I know who I am now and I know I am not my birth name. Hearing that name, being referenced by that name, is at best difficult. When it happens all the time it becomes extremely painful.

It is as if you took all of the most painful moments of your childhood, that time the bullies beat you up, when your best friend disowned you for their new romantic interest, when you stuttered through a speech in front of the whole class, when your looks just didn’t measure up and everyone let you know. It is as if you took all of those painful moments and condensed them into one word. And then that word was put forth to represent you, constantly.

No matter how much you now know who you are others are seeing someone you are not. Even when you know those others fully accept who you truly are having the wrong name representing you is painful. It feels like you are trapped in a past that was never really you.

Like that awkward childhood picture your parents like to show off, if it is only brought out once in a while, you can laugh it off. But when it is brought out all the time, it becomes pins being stabbed into your soul.

I have managed to live with this pain for months, constantly waiting and hoping for the day it would all be gone. But along with so many other changes the pandemic also made taking care of this far more difficult than it would have been. There are a seemingly endless number of forms to fill out and processes to go through. Every meaningful step has a prerequisite which has another prerequisite. And now it seems every other step is indefinitely closed. It was looking like it would never be done.

The other thing the pandemic brought was so much more pain. Before a lot of my communication at work was face to face. That oldest form of communication did what little else can do. Hearing my name, being recognized for who I am, did more than just not hurt it was/is a soother ointment that healed the pain.

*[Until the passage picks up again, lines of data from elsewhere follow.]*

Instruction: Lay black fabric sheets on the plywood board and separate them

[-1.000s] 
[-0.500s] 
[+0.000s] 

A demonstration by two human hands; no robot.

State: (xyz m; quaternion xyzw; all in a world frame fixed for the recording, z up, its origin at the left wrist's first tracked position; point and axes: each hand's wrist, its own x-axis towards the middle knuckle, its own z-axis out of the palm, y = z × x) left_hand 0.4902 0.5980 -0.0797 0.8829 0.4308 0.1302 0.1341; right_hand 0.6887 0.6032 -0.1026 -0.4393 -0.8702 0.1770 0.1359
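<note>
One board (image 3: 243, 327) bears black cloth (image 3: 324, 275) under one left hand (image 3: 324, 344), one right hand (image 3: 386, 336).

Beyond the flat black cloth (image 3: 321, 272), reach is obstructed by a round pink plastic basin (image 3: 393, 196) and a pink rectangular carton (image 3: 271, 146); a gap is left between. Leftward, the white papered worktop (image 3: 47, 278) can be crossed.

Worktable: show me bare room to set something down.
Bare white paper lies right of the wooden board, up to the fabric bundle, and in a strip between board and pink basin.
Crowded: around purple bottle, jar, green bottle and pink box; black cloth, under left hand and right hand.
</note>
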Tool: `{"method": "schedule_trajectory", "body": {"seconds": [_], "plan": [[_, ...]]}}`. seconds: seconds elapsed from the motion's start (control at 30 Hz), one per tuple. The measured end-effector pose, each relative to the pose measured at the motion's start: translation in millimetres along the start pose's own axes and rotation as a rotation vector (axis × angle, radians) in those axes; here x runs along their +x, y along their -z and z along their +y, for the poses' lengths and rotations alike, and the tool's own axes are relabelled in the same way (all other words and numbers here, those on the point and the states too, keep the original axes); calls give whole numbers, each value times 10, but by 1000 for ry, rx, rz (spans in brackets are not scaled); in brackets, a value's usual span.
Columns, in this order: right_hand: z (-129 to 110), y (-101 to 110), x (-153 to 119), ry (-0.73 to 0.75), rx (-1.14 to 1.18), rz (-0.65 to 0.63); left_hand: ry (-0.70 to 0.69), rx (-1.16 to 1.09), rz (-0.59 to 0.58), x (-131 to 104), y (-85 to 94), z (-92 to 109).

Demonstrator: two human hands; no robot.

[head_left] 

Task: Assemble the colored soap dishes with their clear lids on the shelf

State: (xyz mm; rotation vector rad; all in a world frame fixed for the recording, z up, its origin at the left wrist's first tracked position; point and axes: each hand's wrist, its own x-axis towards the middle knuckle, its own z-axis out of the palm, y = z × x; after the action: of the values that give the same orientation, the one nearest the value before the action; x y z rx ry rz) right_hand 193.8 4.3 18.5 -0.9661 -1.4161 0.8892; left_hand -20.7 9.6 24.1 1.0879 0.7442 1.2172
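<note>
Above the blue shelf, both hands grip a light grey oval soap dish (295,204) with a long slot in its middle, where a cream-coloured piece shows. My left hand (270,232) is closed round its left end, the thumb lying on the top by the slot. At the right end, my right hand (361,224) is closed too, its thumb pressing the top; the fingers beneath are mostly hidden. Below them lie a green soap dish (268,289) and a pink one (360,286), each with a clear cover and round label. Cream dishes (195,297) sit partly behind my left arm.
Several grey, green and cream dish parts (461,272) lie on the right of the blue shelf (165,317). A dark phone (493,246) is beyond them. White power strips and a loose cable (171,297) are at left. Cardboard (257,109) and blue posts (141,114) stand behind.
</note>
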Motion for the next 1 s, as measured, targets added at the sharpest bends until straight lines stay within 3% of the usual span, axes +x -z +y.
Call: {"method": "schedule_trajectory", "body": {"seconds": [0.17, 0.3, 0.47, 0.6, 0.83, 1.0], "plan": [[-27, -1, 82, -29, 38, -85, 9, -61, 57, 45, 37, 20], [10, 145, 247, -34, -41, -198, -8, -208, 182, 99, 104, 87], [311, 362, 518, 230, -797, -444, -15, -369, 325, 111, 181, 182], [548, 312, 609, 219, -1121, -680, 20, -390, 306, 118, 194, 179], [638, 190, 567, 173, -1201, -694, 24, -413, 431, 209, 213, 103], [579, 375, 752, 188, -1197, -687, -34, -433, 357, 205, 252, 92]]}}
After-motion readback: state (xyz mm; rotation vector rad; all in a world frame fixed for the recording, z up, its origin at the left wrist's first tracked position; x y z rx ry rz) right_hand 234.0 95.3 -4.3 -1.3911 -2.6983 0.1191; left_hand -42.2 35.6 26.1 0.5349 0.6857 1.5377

But now that we are all working from home, the face to face is gone. All of that has been replaced with email, chat and other such tools. All of which had my birth name attached to them. There was this constant stabbing of my soul, without any ointment to heal it.

Every day dozens of times a day, I had to interact with people seeing the wrong name. After a few days of this, the pain was nearly unbearable. Finally, in desperation, I reached out to some people that I hoped might be able to get past all of the “processes”. I figured there was a good chance I would hear back from them as I had from so many others, ‘sorry but you need to follow the process, which is closed until the pandemic is over’. But I had to try something.

Later that night I got a call from an angel. A woman in that seemed to understand what this meant to me. She saw my pain and understood that it was far far more than just a name. It is that which represents me. It is the image people see when they don’t see me. It is a cage that held me back from being me. She understood all of that and she made if very clear that she cared deeply about my problem and was determined to fix it.

Shortly after that, I started getting contacted by other people at work about various aspects of getting this fixed. They seemed to understand the importance of this, but it wasn’t easy. We have so many different systems and processes that use your name. Many of these had important history that we didn’t want to lose. It wasn’t just a matter of starting over, it was a matter of morphing what was, into what should have always been.

Now everywhere I go in my virtual work world I see my name, I see Jasmine Arabella. And every time I see my name it is like a soothing ointment has been applied to my wounded soul. I start to cry and sometimes do. I am overcome with joy when I see Jasmine-Arabella in some company system that just days ago had my birth name.

It is so much more than just a name. It is a powerful part of how you are understood. It is a single word that instantly brings up so much meaning by which everyone determines who you are in so many different ways.

I am Jasmine-Arabella. Being able to say that everywhere is so powerful, is so healing. It is like being freed from a past that was never me. It is letting a butterfly fresh out of her cocoon fly. I want to soar, and share my joy with the world.

To all of those that had a part in making this happen, thank you so very much. You have done a great Mitzvah (blessing) for me.